Does anyone have any tips/ideas/method for proving that a distribution is a member of the simple exponential family (SEF)?

Or is the process unique to each distribution?

For example, I am trying to show firstly that the Gamma distribution belongs to the exponential family:

\begin{align*} \rho(y|v,\alpha)&=\frac{\alpha^v}{\Gamma(v)}y^{v-1}e^{-\alpha y} \\ &=\exp[v\ln(\alpha)-\ln(\Gamma(v))+(v-1)\ln(y)-\alpha y] \end{align*}

But then I am not sure where to go from here to get it into the form

$$\exp[\frac{y\theta-b(\theta)}{\phi}+c(y,\phi)]$$

The obvious things to do is set $\theta=-\alpha$ but then $b(\theta)=v\ln(-\theta)$ which is still a function of $v$.

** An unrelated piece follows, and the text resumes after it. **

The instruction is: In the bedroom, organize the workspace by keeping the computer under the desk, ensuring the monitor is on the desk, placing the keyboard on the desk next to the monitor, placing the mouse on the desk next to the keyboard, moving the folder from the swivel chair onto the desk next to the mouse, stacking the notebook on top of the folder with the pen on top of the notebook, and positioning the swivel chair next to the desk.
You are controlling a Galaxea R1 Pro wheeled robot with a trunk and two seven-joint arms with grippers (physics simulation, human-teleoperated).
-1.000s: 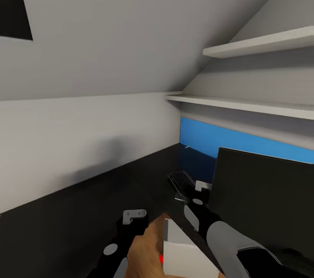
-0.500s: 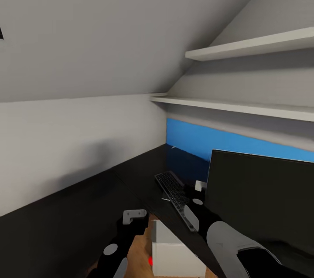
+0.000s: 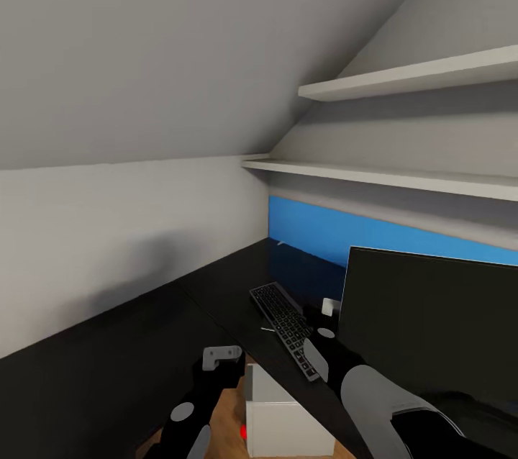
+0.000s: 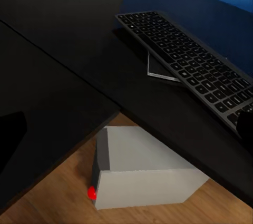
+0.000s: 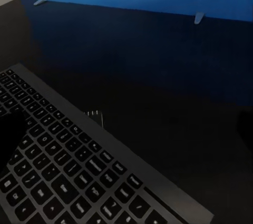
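Underneath desk (image 4: 63,92): computer (image 4: 147,176), clearest from left wrist; hands' state unclear.

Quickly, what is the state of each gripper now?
Left gripper: cannot be told.
Right gripper: over the keyboard, state cannot be told.

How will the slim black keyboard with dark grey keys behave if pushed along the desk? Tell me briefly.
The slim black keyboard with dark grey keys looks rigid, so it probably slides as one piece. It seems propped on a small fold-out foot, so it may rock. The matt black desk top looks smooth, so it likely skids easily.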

I'm just not sure of a general technique to pick the right $\theta$.

Answer 1

In the case of the gamma:

Unless you want to do it for some fixed shape parameter, $\nu$* (I assume you mean for your "$v$" to be a parameter, not a variable, so I am using $\nu$), you could consider whether a vector-valued $\theta$ might solve your problem.

*(as one might in the case of a GLM; in that case it is straightforward)

In particular note that there are two terms involving y-and-a-parameter. To work that way, you may need to allow the exponential family to be more general (say to have $\eta(\theta)\cdot T(y)$ instead of just $\theta y$).